While I understand the OP's wish to get away, I think it is very important to contact the mainland police either straight away or once you have left. Because otherwise this boy (and quite possibly his family - he probably learned the behaviour by having it done to him) will go on abusing others. It was only when someone was strong enough and had enough support to speak out to outsiders that the generations of rapists and abusers on the Pitcairn Islands got dealt with.

Zondra · 23/01/2010 01:45

Shall look into rentals tomorrow.A very good idea,all again thanks.
Therealme-you have made my mind up.
I love my daughter & I do & shall always want the best for her.
We are going to tell the police tomorrow about this.
I thought in a misguided way I was protecting her from more hurt & shame. I beginning to see perhaps not.
I've only wanted to protect her,but I realise not reporting it is foolish.

OP posts:
giraffesCantDanceOnIce · 23/01/2010 01:45

I wouldnt give a fuck what people said about me so long as my daughter was physically and emotionally safe.

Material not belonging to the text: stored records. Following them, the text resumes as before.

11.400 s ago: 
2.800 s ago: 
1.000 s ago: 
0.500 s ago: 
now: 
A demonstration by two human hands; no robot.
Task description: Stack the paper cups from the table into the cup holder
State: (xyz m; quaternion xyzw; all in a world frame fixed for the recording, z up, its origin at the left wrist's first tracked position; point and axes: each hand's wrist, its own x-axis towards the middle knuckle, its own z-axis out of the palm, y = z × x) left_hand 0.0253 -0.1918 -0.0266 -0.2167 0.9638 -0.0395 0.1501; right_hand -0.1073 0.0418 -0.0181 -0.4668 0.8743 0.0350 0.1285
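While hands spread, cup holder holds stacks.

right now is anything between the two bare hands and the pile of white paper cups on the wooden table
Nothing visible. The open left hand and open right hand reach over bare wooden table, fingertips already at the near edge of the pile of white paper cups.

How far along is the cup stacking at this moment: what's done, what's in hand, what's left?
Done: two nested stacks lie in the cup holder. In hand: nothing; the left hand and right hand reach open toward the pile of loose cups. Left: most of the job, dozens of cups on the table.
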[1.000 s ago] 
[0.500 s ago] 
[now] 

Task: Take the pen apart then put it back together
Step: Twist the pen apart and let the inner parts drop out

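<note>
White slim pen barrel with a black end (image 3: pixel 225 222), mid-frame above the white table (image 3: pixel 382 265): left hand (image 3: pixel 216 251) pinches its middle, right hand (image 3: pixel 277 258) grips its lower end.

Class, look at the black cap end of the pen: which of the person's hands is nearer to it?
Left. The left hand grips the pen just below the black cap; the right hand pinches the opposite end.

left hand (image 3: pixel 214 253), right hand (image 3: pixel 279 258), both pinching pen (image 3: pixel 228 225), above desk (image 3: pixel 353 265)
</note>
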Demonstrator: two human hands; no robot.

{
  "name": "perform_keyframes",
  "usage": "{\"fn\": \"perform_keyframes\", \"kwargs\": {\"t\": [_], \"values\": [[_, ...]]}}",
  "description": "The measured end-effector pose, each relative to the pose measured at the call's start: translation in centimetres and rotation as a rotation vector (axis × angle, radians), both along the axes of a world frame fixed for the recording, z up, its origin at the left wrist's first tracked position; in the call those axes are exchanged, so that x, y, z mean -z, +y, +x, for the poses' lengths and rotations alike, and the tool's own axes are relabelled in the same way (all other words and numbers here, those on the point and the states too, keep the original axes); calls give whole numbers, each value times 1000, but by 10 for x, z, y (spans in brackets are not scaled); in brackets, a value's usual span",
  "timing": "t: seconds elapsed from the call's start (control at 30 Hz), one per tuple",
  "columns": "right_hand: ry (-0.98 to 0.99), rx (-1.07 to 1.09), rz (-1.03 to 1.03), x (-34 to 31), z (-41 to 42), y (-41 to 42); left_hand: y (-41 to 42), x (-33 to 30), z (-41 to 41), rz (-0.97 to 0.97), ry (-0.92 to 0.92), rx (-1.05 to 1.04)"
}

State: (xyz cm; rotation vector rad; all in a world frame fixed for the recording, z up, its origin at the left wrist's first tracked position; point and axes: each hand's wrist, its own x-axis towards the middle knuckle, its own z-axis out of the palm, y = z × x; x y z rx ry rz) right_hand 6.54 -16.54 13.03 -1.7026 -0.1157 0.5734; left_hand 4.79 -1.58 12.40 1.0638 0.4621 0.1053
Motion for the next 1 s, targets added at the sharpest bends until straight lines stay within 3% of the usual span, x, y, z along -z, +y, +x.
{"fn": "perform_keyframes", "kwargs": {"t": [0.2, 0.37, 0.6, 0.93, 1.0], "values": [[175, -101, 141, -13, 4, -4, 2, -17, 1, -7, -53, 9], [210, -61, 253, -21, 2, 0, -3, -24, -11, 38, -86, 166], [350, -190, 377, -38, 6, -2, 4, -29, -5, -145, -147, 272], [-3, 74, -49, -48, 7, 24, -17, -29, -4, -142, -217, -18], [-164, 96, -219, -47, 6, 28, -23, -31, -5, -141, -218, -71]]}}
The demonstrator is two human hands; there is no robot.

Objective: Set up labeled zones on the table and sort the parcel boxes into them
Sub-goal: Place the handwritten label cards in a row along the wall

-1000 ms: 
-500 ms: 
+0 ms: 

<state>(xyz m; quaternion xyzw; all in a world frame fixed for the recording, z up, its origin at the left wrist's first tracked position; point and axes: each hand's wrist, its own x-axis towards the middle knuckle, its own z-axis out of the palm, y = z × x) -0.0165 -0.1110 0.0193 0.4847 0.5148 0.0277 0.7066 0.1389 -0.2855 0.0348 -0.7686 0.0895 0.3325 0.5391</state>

littlemissfixit · 23/01/2010 01:46

awasailing. weather they call the mainland police or not is irrelevent. the family involved might tell people, it will get out, living in one of these communities is like living under a huge microscope. I agree with almostreal.. Is there anyone you could stay with on the mainland until you either gert the house rented out or sold? that way you could leave asap and start the proceedings...also agree the rape helpline would be a very good idea and could direct you to services that are available for your wee girl

ItsGraceAgain · 23/01/2010 01:47

I'm not sure that exposing the family to victimisation is the way to go. The little girl needs to be checked for possible infections, and offered the chance of counselling. From an emotional point of view, the main things are that she doesn't feel she is wrong, doesn't have to keep it a secret, and doesn't have to let the experience spoil her future. Loving and calm support is key, not hysteria or, indeed, neighbourhood outrage.

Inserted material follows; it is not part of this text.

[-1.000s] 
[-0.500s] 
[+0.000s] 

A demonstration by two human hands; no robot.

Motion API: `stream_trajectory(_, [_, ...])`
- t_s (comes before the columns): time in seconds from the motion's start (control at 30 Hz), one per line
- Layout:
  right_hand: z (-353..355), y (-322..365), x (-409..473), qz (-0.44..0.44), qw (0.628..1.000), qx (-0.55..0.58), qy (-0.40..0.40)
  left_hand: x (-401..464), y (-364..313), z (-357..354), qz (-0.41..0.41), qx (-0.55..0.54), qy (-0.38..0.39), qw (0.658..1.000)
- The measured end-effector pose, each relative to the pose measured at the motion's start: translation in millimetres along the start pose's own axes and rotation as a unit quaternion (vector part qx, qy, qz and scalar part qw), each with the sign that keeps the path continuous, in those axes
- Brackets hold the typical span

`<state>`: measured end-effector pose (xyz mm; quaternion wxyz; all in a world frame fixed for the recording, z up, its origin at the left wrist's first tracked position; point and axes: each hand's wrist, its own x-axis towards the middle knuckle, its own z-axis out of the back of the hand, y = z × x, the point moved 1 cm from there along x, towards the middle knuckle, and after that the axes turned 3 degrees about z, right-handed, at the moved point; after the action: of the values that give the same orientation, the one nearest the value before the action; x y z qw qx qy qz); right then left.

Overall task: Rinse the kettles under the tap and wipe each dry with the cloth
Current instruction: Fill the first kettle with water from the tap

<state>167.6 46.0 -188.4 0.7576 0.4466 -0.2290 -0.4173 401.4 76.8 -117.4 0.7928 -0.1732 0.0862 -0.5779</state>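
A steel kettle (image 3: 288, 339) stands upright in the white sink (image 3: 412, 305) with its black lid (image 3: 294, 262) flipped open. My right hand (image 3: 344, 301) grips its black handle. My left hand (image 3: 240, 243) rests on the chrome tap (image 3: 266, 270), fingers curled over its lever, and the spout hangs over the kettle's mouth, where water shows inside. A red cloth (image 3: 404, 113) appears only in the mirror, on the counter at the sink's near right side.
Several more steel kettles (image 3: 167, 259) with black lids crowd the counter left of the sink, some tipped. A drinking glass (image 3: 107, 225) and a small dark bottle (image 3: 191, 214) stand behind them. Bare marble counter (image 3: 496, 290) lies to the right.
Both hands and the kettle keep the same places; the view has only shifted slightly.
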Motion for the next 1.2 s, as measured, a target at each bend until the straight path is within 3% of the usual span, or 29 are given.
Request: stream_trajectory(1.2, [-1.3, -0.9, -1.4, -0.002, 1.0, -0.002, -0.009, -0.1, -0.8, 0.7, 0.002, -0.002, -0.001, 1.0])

Zondra, there's a little page here that might help:
kidshealth.org/parent/positive/talk/rape.html

The phone number for Rape Crisis Scotland is 08088 01 03 02. They might have some helpful contacts for you.

littlemissfixit · 23/01/2010 01:49

and what about other the children coming up to her and taunting her, drunken parents coming to your door and having a go along with their auntys counsin mothers dog..and whoever else cares to have a go.

therealme · 23/01/2010 01:50

Zondra. Thank you. I am in tears right now knowing that my own horrible childhood and the years that followed have been for a reason - in that my experience has helped another little girl who does not have to go through what I did.

You are a fantastic Mummy. I only wih my own Mum had done the same

littlemissfixit · 23/01/2010 01:53

giraffes its all very well saying you wouldn't give a fuck but it another matter living in amoungst it. It grinds you down, makes life unbearable.

almostreal · 23/01/2010 01:53

giraffes it's not just as simple as people gossiping when you live in that environment. Plus I bet Zondras DD cares and the poor child has been through enough.

Zondra going to the police is the right decision, please let us know how you get on, I will be thinking of you and your family and hope all goes as well as it can when this sort of trauma happens.
Another thing about the police most of the Islands are connected council wise to mainland districts. Like Arran is connected to North Aryshire council so you can report off island and still be within the same district IYKWIM.

Awassailinglookingforanswers · 23/01/2010 01:54

but that happens in "town" communities as well.

This is no longer the 1950's - if the police on the island don't act impartially then there's the force headquarters on the mainland have 2 huge issues to deal with - your DD's, and the state of their police force.